→ Exercise instructions: The word "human" occurs in some of the lines below; copy each of those lines.
:: Given records
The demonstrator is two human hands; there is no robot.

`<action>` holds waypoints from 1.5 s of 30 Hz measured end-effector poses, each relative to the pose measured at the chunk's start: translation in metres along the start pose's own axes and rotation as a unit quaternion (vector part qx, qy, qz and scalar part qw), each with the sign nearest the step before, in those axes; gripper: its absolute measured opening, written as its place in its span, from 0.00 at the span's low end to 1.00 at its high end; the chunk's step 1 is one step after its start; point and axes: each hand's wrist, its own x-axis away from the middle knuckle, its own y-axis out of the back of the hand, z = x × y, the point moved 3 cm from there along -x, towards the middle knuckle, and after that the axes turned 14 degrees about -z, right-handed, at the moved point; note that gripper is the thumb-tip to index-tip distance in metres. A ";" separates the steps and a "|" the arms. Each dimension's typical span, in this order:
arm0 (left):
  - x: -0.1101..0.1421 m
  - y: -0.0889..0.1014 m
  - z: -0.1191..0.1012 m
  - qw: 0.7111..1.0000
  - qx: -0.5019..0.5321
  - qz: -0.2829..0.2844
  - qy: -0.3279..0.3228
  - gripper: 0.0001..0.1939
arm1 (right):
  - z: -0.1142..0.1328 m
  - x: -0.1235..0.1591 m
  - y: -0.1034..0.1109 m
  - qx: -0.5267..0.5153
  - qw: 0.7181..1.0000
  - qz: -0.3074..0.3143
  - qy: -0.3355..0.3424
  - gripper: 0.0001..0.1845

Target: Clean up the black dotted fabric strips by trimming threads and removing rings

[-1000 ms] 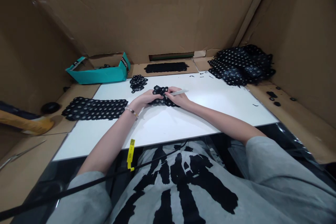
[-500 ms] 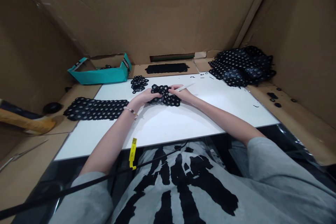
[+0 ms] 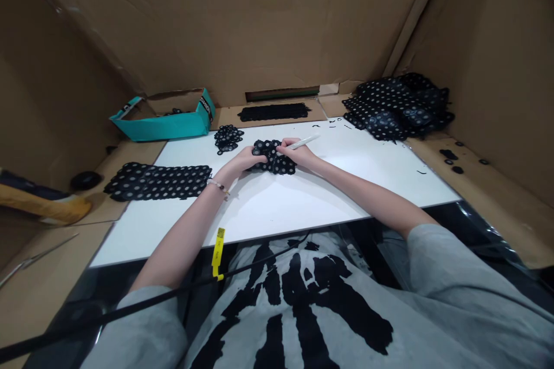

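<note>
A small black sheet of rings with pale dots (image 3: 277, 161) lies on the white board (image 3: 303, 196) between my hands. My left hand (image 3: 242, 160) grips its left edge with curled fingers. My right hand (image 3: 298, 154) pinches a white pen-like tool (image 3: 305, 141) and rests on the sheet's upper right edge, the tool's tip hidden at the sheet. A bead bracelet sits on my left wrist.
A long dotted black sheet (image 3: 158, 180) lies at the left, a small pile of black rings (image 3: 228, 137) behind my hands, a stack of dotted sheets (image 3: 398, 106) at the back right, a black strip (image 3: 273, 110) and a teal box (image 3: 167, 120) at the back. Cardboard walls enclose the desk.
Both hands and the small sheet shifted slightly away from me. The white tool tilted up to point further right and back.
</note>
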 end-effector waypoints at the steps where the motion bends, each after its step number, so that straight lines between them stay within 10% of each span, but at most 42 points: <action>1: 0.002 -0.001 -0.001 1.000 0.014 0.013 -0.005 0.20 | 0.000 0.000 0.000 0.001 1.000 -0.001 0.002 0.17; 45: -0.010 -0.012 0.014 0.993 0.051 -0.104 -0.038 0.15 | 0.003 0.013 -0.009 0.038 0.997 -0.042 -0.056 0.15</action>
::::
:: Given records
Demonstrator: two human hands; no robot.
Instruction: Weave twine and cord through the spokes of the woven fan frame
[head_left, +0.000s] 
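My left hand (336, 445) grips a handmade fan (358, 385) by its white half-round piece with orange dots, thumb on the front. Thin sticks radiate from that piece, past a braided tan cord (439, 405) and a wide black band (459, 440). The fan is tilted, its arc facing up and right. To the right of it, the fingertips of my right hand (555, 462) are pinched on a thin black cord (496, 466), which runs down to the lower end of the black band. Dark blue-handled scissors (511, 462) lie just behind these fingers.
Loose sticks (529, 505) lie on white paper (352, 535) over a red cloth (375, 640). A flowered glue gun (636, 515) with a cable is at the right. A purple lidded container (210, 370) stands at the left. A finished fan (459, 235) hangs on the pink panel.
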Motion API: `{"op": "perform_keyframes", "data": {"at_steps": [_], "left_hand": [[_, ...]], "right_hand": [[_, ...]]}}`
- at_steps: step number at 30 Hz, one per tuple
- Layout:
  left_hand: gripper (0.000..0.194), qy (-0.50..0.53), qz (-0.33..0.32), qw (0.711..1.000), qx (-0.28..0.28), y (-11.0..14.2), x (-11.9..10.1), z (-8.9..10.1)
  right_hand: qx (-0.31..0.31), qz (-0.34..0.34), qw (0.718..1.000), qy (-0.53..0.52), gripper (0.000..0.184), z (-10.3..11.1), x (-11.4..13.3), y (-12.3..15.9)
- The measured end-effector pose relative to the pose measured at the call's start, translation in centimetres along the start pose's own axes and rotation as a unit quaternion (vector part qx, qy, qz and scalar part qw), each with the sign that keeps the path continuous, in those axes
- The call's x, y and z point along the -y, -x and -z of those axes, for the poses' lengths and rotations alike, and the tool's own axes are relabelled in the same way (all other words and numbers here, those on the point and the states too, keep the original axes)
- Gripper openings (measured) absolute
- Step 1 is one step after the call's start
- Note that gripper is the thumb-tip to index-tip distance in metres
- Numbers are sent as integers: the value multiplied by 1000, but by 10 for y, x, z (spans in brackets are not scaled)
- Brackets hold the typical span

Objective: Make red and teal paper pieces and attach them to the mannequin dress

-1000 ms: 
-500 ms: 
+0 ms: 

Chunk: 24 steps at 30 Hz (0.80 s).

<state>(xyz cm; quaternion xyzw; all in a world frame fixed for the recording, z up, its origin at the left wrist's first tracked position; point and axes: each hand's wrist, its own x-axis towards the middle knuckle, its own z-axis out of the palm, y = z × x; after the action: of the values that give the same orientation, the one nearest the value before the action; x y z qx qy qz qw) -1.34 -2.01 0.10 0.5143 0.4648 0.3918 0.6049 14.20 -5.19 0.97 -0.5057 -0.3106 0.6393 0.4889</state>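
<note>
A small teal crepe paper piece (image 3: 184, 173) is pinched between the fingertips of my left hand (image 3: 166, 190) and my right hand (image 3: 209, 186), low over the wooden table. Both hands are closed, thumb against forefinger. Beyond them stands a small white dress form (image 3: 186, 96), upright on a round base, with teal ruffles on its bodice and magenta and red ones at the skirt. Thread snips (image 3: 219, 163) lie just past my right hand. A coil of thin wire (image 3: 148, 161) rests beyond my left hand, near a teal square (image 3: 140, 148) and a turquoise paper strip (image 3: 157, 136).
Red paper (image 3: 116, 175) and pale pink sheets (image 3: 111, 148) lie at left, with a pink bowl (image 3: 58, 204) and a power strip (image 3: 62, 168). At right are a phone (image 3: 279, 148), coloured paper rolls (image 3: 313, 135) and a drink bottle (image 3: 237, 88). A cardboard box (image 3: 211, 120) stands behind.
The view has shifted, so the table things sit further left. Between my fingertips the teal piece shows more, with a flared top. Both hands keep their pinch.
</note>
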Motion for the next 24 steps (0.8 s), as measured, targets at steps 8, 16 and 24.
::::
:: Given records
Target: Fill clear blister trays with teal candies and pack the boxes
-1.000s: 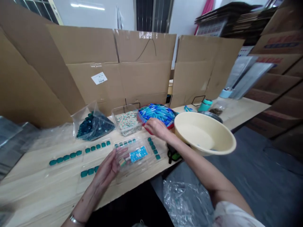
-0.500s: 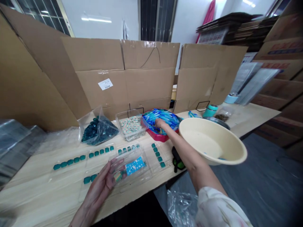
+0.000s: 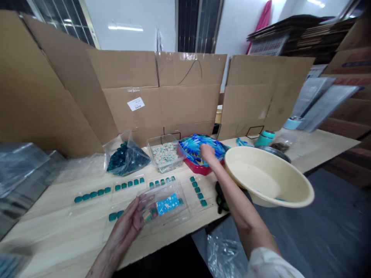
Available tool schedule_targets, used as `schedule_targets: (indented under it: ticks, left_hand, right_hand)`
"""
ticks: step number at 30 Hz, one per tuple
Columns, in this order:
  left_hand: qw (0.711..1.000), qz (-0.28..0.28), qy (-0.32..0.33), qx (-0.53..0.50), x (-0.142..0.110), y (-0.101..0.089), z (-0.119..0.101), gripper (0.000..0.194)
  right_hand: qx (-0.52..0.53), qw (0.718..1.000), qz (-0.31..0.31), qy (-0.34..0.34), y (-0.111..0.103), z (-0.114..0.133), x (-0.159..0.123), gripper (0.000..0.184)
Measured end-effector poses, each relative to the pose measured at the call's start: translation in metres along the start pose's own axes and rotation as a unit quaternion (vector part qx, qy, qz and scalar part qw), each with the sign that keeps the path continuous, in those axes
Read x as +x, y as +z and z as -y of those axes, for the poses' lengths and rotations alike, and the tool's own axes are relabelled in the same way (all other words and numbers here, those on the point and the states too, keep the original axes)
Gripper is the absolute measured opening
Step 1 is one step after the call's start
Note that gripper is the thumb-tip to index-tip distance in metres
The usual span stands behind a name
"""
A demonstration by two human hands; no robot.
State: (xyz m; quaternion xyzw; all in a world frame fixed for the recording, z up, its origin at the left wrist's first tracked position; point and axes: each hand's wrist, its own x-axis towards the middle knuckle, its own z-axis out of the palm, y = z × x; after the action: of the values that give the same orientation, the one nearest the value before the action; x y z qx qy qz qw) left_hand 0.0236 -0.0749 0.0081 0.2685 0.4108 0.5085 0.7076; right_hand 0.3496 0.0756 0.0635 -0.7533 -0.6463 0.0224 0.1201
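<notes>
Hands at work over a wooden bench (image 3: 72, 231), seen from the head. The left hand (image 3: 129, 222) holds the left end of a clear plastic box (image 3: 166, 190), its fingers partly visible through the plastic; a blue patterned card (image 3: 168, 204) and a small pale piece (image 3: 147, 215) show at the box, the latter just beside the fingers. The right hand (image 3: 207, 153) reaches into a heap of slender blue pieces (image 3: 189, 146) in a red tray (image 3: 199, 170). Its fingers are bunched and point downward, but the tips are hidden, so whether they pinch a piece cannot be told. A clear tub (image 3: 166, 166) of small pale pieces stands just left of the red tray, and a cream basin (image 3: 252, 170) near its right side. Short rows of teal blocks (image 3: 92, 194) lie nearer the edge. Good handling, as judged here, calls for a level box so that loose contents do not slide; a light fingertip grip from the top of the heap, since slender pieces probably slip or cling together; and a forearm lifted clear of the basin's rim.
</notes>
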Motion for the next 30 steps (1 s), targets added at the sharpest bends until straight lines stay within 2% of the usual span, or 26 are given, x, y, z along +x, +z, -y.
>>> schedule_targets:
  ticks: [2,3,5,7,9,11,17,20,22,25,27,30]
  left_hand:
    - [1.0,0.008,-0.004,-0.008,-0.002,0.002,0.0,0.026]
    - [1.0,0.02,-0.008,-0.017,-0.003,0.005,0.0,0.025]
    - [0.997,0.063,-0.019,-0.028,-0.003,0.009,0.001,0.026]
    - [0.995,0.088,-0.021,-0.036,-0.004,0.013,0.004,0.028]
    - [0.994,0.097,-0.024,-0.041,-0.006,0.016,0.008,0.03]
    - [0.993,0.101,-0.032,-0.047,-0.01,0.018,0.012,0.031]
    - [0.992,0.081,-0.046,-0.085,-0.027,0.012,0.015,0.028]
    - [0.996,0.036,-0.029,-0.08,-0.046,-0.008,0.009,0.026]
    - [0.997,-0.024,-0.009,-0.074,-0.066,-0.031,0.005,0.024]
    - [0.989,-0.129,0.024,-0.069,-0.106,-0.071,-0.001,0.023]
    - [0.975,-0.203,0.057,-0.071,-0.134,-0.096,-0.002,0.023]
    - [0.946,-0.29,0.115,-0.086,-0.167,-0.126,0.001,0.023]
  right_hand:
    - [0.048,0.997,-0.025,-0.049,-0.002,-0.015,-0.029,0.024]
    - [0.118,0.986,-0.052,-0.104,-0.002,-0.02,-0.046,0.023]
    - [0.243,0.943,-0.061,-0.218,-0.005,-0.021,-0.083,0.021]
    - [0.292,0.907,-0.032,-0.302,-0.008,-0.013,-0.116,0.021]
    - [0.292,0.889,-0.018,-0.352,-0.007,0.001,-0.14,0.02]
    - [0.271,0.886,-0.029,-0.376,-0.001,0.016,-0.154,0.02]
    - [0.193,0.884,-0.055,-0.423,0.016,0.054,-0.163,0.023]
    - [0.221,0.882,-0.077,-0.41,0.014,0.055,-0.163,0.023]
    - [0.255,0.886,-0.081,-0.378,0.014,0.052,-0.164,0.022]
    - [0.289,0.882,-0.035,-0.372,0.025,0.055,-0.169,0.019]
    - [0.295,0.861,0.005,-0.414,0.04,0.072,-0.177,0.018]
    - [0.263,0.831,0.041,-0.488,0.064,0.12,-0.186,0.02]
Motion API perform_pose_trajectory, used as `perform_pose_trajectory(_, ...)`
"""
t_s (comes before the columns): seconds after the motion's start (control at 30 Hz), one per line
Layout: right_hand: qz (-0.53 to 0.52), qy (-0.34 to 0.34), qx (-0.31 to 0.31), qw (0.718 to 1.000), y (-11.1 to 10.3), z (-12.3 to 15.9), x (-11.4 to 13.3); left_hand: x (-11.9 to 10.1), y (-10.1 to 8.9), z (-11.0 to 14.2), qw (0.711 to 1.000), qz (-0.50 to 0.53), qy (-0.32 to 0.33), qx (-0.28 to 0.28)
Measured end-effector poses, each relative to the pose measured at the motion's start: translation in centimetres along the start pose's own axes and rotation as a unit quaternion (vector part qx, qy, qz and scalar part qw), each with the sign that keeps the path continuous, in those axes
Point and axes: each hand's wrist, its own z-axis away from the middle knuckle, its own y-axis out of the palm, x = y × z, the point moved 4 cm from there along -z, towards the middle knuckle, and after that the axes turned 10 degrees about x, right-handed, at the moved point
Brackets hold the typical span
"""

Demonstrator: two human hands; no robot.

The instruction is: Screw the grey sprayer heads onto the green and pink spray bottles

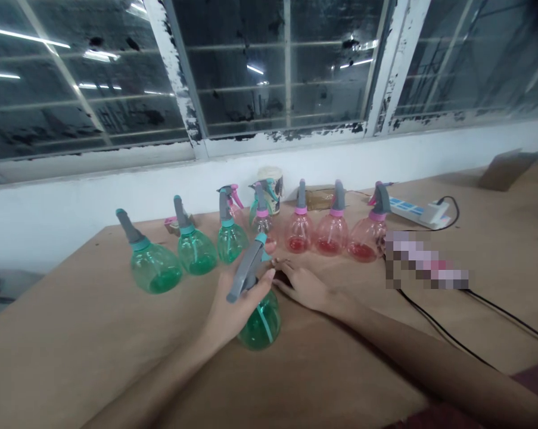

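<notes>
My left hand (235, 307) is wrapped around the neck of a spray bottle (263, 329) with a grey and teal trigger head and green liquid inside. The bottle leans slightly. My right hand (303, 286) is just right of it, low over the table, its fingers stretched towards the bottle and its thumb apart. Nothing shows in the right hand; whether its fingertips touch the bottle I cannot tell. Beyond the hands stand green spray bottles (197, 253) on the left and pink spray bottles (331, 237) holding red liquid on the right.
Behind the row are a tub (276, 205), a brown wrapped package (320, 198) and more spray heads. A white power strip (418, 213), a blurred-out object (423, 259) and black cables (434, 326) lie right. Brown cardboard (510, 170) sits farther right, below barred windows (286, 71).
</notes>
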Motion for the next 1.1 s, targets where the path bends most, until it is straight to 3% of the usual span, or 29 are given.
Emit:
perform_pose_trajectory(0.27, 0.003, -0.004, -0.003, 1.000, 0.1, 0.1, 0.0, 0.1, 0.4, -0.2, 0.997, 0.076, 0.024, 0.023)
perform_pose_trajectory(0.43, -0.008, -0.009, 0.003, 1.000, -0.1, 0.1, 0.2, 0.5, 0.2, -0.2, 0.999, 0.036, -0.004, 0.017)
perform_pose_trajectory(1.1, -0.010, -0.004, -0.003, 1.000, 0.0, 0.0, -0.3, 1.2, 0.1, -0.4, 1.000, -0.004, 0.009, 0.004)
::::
→ Written solution:
The demonstrator is two human hands; there is no robot.
Demonstrator: two human hands; no robot.
A demonstration by two human hands; no robot.
Demonstrator: two human hands; no robot.

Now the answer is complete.